Activity → The answer must consist of every line in the data below that holds the word "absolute".

───── Given entries ─────

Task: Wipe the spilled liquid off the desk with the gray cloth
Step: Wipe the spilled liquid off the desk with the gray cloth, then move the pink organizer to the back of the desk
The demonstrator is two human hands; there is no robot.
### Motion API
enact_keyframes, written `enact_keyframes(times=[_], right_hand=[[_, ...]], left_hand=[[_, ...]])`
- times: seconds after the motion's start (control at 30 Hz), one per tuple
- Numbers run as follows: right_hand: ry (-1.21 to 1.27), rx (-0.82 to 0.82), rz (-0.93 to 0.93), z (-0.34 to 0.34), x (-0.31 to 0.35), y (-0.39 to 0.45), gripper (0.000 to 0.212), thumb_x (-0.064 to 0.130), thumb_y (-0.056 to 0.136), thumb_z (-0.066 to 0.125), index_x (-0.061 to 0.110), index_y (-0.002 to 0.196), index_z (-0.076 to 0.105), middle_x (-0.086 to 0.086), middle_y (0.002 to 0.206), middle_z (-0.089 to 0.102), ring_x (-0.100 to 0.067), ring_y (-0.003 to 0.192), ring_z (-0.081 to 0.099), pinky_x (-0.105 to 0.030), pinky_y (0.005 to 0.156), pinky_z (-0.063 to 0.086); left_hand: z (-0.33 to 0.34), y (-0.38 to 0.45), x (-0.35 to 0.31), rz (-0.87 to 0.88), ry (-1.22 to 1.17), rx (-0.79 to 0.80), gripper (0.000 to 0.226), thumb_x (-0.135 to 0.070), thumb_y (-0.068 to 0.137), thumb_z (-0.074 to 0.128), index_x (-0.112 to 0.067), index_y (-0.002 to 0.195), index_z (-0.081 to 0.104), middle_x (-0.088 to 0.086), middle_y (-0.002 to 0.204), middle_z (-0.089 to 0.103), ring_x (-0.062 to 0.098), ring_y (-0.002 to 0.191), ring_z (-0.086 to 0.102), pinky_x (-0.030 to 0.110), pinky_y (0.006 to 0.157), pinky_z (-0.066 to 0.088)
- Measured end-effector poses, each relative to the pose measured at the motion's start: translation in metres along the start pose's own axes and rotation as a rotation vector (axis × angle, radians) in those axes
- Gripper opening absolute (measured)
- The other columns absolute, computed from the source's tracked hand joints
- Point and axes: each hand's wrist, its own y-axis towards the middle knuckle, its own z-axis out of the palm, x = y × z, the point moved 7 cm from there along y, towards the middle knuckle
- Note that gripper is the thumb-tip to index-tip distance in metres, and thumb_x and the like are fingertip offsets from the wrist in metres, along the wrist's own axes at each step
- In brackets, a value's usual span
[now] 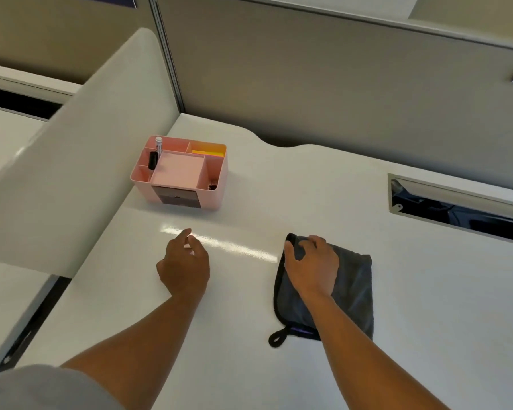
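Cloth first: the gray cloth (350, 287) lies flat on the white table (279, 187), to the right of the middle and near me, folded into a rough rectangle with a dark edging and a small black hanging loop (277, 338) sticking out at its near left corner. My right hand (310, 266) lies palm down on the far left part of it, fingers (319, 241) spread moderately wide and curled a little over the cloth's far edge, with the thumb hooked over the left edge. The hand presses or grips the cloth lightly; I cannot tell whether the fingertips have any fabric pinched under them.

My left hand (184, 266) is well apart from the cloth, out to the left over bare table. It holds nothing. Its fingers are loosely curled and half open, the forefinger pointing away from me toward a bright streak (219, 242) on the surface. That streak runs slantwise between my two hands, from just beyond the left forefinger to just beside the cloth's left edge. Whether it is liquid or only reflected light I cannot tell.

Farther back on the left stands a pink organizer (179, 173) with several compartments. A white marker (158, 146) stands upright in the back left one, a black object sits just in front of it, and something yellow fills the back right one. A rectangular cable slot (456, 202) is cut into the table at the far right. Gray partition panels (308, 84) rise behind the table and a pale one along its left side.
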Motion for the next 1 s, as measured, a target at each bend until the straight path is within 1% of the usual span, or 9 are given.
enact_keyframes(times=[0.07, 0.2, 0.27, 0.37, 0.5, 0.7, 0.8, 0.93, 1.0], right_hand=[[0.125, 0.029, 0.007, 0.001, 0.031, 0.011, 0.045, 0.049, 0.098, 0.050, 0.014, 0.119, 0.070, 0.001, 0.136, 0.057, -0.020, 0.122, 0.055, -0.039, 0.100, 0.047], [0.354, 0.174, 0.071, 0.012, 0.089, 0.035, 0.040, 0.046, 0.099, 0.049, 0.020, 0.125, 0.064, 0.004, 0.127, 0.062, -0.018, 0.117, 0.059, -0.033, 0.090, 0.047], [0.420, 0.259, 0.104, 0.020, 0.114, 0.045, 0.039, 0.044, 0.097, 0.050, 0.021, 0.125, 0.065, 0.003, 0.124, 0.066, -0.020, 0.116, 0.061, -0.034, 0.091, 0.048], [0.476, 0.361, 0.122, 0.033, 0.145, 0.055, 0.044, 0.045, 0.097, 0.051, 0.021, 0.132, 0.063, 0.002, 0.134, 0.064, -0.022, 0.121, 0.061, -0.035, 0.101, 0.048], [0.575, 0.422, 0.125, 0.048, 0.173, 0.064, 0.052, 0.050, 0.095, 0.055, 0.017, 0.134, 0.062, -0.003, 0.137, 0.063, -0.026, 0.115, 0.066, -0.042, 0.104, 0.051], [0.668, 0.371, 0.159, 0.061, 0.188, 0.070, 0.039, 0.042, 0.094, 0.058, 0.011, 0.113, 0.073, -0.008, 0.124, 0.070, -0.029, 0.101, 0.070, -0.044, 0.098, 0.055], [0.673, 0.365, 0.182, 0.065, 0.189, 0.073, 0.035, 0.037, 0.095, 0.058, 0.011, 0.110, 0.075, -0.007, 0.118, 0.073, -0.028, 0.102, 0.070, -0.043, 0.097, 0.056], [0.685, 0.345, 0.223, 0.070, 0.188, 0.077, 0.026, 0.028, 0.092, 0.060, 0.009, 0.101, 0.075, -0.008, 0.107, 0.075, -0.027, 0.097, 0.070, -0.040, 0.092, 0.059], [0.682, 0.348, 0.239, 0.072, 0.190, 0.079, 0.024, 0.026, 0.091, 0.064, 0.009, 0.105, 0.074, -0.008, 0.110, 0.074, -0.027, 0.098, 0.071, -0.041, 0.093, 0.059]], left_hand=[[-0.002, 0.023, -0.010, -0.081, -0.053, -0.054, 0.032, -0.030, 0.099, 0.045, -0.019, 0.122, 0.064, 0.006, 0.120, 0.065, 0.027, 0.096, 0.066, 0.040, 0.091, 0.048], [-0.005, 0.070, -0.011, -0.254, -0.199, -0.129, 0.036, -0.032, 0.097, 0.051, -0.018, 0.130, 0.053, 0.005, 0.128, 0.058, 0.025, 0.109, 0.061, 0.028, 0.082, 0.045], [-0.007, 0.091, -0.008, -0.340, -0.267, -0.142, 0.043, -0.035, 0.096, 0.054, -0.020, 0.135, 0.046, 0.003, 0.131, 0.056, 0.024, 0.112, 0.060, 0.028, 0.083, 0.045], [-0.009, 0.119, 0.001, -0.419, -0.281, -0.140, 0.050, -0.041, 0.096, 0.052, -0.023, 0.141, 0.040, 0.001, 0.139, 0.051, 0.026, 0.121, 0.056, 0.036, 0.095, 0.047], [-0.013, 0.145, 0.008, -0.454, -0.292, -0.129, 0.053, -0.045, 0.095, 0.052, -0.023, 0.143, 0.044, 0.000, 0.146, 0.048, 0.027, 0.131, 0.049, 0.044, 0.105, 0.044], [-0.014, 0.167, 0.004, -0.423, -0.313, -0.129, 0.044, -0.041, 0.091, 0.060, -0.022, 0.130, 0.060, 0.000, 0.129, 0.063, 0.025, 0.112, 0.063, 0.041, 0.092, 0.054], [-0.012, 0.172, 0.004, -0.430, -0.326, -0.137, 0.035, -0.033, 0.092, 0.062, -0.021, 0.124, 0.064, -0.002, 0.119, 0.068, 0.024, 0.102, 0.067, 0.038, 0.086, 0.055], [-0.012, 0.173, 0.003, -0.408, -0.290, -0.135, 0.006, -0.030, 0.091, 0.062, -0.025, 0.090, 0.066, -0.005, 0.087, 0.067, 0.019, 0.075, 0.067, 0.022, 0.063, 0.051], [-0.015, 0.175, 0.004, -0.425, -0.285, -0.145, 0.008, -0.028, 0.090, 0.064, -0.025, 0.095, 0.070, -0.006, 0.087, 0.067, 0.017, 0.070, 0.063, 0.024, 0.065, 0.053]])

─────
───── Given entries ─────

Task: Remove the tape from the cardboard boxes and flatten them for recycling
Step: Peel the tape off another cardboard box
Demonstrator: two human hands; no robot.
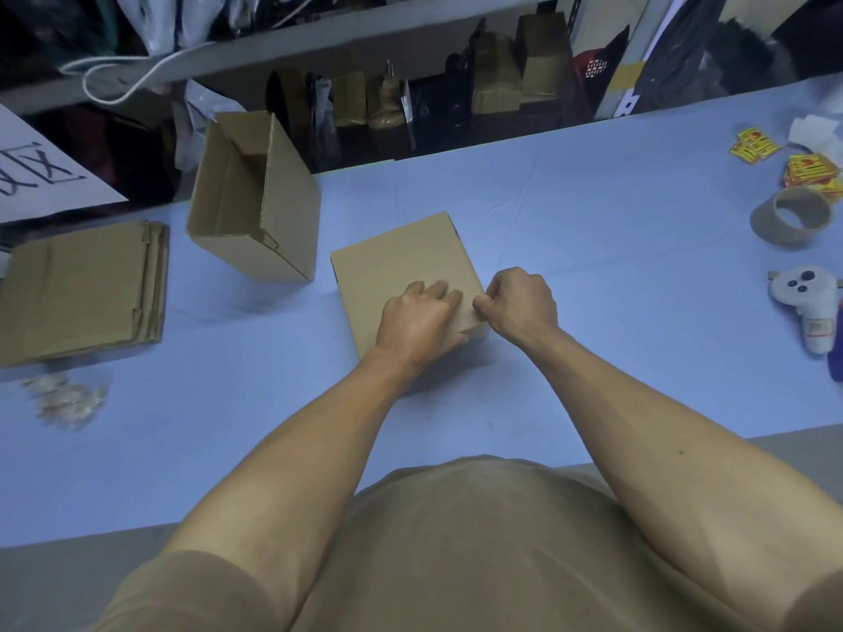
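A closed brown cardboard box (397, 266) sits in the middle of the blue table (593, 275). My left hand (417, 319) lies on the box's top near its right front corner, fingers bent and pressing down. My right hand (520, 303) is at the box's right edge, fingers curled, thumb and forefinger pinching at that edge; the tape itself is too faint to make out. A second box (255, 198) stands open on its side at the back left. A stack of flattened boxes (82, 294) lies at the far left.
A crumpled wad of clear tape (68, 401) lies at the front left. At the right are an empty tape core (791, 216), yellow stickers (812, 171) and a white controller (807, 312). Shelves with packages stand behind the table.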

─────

Response to this task →
- Gripper opening absolute (measured)
- The other columns absolute, computed from the source's tracked hand joints

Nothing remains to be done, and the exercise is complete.